Whenever I think of these plans now, they have the taste of ash, because I know whatever ecosystem existed there when I dreamed them up has been rendered silent by our excesses - or will be by the time I finally say enough is enough and put down my career for good. I know it will, because this already the case on every trip I've done in the past several years. The landscapes remain, but the vibrancy has been stilled. Just my footsteps and the wind and rarely a bird so far away it may just be a memory. No buzzing of life, only of chainsaws if there's old growth nearby. Drying moss and reddening cedars, a sea bereft of jumping salmon, the air oddly clear of insects, and a forest floor with not a beetle to be seen.

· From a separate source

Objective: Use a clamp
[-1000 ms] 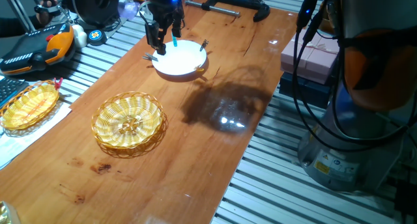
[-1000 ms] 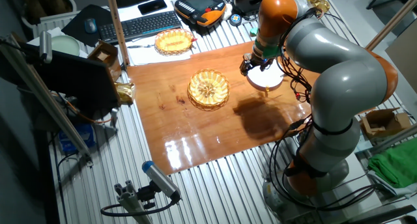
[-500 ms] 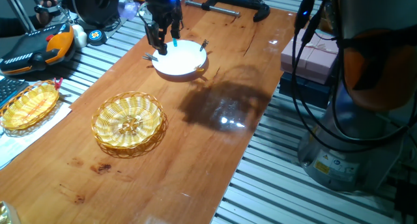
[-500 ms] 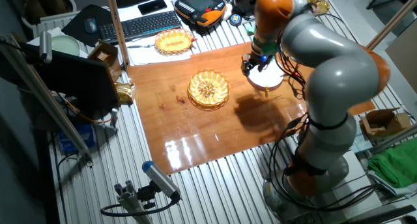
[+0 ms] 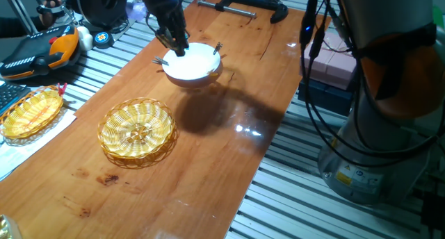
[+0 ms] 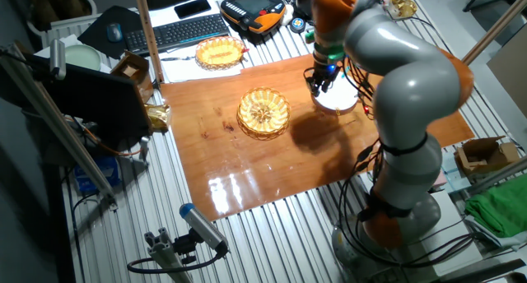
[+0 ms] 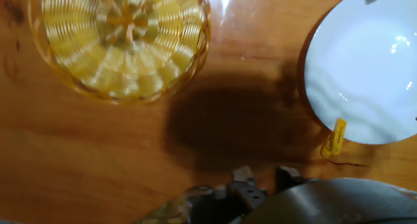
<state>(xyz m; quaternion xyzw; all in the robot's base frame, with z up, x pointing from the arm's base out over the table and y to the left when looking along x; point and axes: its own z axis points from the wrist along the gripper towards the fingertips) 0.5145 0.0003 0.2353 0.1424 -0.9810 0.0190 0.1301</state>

To hear the owl call your name is the harbinger of death, to my aunts people - the Kwakwaka'wakw, but what when there are no owls left to call?

What then?

"Once there were brook trouts in the streams in the mountains. You could see them standing in the amber current where the white edges of their fins wimpled softly in the flow. They smelled of moss in your hand. Polished and muscular and torsional. On their backs were vermiculate patterns that were maps of the world in its becoming. Maps and mazes. Of a thing which could not be put back. Not be made right again. In the deep glens where they lived all things were older than man and they hummed of mystery."